Speaking with Auto Guide, Mini product boss Pat McKenna said that while the Rocketman had officially been rejected for production, it is a concept he would still like to see reach the market. He also indicated that, if Mini is able to find a partner to help make a business case for the car, his hopes may yet come true.
“The only way it [Rocketman production] would happen would be if it was a partnership with another company,” McKenna said.
McKenna did also admit, however, that all attempts to find a production partner have fallen through so far.
"[Because of Mini’s] emphasis on driving performance, we haven’t found a partner chassis that has been suitable.”
The development of a platform small enough for the Rocketman has so far proven to be the main challenge preventing the car from reaching production. The BMW group does not currently have a platform small enough to build the car on, and the costs for developing one for a single model line are too prohibitive.

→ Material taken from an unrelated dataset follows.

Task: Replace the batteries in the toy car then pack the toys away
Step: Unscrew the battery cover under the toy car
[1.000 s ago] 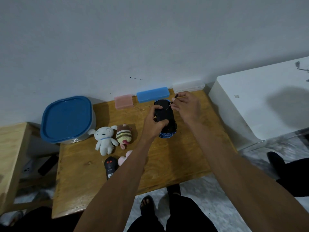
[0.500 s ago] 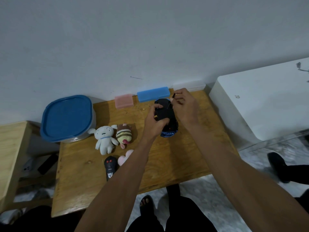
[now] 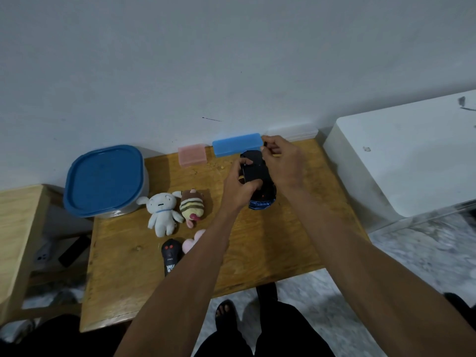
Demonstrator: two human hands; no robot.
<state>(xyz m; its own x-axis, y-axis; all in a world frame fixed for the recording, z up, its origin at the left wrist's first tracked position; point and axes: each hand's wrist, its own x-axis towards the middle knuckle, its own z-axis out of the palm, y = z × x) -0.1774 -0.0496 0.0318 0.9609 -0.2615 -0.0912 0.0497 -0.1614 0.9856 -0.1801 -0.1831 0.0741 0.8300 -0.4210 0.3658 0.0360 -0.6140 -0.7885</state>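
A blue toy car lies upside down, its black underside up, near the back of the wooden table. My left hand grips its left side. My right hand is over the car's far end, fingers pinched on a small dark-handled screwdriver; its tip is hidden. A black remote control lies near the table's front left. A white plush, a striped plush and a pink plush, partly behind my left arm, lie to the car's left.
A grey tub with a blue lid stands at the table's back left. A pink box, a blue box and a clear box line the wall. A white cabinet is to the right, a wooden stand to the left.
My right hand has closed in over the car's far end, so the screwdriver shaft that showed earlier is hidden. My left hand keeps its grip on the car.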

The idea that Mini might collaborate with another car maker on one of its models is not unprecedented. The first generation of modern-era Minis used engines sourced from Chrysler, while current Minis uses engines developed in collaboration between BMW and PSA Peugeot Citroen.
The Mini Rocketman – a mini Mini of sorts, given the continued growth of the Mini Cooper hatch and the rest of the Mini range – was first revealed at the 2011 Geneva motor show, and measured 3419mm, 200mm shorter than the reborn Mini of 2001, but around 400mm longer than the original Mini. By comparison, the current Smart Fortwo measures 2690mm.